NCI-H2286 and HCC-366 cell lines were transfected with DDR2 siRNA, SRC siRNA, or negative control siRNA (DDR2; #s9761 for DDR2 siRNA #1 and #s9762 for DDR2 siRNA #2, SRC; #s13413 for SRC siRNA #1 and #s13414 for SRC siRNA #2, control; silencer select negative control #2 for control siRNA). For Western-blotting, NCI-H2286 was transfected with a final concentration of 20 nM DDR2 siRNA or control siRNA; for the other experiments, cells were transfected with a final concentration of 5 nM DDR2 siRNA, SRC siRNA, or control siRNA. These concentrations were determined based on titration experiments to identify the lowest siRNA concentrations providing measurable target knock-down. Silencer select and negative control silencer select (Ambion) were used according to the manufacturer’s instructions. For transfection, Lipofectamine 2000 (Life Technologies) was used according to the manufacturer’s protocol. Knockdown of DDR2 and SRC expression was confirmed using quantitative reverse transcription-PCR and Western-blotting. For the viability assays, cells were seeded in 96-well plates at 1500 cells per well; the following day, cells were transfected with DDR2 siRNA #1–2, SRC siRNA #1–2, or control siRNA.

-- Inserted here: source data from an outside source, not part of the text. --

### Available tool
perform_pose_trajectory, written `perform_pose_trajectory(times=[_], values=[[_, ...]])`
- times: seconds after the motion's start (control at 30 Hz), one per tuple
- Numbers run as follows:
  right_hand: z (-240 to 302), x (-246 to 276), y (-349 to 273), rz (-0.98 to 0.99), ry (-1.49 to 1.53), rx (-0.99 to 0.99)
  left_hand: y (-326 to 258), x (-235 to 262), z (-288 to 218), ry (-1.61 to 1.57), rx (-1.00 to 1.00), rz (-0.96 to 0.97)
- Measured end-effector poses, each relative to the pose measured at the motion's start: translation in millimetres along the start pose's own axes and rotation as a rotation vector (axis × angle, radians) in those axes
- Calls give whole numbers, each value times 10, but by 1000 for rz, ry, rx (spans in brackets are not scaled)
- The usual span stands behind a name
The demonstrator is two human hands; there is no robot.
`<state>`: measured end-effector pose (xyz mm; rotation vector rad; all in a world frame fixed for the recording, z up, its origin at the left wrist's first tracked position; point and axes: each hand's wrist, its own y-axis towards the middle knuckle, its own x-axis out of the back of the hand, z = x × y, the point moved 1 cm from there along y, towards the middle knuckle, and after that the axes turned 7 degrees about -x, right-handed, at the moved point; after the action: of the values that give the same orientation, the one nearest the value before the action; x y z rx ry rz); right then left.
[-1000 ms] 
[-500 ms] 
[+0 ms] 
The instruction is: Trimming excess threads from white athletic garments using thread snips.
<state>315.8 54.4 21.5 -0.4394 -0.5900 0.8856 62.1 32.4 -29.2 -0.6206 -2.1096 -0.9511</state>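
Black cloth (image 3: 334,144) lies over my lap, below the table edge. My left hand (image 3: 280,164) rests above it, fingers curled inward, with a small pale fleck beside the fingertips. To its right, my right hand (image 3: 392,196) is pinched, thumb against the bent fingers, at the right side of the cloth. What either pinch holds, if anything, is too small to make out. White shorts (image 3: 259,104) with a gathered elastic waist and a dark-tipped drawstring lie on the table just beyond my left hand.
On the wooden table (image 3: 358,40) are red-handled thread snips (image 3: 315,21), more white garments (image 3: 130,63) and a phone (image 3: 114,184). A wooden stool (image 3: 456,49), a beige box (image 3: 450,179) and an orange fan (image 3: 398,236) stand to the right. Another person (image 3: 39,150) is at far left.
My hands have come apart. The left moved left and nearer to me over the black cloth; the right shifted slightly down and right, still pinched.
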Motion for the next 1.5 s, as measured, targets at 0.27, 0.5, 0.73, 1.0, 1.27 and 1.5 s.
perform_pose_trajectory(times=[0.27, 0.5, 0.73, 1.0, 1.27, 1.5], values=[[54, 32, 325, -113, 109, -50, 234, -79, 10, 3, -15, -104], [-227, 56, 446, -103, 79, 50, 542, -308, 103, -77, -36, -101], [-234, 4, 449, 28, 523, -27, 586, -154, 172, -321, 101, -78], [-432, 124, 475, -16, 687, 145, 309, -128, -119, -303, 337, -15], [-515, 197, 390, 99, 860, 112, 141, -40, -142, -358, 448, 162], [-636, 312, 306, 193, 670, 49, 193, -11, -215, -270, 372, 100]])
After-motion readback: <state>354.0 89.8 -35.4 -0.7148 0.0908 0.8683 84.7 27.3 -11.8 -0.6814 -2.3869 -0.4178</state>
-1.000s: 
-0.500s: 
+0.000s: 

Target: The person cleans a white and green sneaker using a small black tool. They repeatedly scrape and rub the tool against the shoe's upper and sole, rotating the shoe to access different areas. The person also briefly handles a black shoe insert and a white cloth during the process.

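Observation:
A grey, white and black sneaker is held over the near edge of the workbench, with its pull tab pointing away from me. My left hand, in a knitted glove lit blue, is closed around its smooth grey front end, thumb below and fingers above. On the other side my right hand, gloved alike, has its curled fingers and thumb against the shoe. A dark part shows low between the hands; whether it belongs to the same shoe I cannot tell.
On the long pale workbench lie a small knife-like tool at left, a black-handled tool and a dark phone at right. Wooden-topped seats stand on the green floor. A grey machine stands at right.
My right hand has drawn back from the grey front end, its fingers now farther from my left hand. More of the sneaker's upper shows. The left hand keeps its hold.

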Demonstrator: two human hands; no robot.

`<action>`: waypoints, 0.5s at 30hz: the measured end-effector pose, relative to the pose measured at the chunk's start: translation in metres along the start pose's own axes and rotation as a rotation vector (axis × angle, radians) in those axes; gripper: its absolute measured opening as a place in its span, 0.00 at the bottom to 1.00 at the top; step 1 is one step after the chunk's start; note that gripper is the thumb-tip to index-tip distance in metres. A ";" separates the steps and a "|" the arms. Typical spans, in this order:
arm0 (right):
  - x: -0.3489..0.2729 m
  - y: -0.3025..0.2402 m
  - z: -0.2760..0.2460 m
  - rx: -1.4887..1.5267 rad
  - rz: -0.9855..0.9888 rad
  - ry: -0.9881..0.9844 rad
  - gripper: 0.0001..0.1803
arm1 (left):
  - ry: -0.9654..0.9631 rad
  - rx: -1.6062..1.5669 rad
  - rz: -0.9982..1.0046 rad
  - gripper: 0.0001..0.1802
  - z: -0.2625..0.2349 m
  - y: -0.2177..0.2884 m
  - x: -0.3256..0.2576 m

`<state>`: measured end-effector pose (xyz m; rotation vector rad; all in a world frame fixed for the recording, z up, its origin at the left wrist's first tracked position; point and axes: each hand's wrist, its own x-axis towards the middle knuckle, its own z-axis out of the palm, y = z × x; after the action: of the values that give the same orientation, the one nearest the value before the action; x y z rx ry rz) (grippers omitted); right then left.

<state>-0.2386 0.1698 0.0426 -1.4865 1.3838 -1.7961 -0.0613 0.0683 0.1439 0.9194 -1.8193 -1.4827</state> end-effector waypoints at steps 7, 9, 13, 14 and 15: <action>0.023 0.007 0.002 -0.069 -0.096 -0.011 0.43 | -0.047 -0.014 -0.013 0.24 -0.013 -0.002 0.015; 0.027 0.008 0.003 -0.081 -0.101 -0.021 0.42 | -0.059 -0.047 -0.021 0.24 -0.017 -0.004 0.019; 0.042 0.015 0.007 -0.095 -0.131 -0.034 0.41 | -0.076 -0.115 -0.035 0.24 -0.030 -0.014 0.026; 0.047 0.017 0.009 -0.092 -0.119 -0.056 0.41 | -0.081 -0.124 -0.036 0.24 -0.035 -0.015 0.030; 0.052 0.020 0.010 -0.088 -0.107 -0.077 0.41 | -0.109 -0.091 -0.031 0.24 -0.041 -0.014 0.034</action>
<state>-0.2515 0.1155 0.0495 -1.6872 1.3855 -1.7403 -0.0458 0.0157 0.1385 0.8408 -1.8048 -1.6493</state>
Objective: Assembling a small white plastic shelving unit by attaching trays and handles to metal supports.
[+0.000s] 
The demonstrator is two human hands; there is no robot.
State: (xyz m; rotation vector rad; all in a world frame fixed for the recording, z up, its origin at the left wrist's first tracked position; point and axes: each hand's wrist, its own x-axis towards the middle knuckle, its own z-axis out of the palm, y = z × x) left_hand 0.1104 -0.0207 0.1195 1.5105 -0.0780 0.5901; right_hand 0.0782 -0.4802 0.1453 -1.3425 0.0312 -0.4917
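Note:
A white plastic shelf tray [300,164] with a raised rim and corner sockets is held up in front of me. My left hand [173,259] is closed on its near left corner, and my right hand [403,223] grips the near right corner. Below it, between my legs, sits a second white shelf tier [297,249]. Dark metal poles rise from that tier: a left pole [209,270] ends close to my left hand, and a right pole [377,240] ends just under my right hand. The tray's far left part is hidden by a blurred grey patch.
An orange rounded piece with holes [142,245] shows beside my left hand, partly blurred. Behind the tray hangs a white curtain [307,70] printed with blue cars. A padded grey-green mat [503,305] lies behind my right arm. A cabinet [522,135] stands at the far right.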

After 24 h of incubation, cells were treated with five different doses of compound 1 or saracatinib for an additional 96 h. Cell proliferation was measured using a standard 96-well plate luminometer. Relative proliferation at a given drug concentration was determined by comparing the luminescence of DMSO treated to siRNA transfected cells. All experiments were performed as independent triplicates.

shRNA for DDR2

shRNA vectors targeting DDR2 were originally obtained from the RNAi Consortium (TRCN0000121117) at the Broad Institute. The use of this vector was described previously.[17] Briefly, lentiviral infections were performed with 293T cells transfected with the combination of 1 μg of pLKO plasmid, 100 ng of VSVG, and 900 ng of delta 8.9. Virus was collected and used to infect the lung cancer cell lines in the presence of Polybrene. Stable cell lines were generated using puromycin selection at a concentration of 2 μg/mL for NCI-H2286 and 4 μg/mL for HCC-366.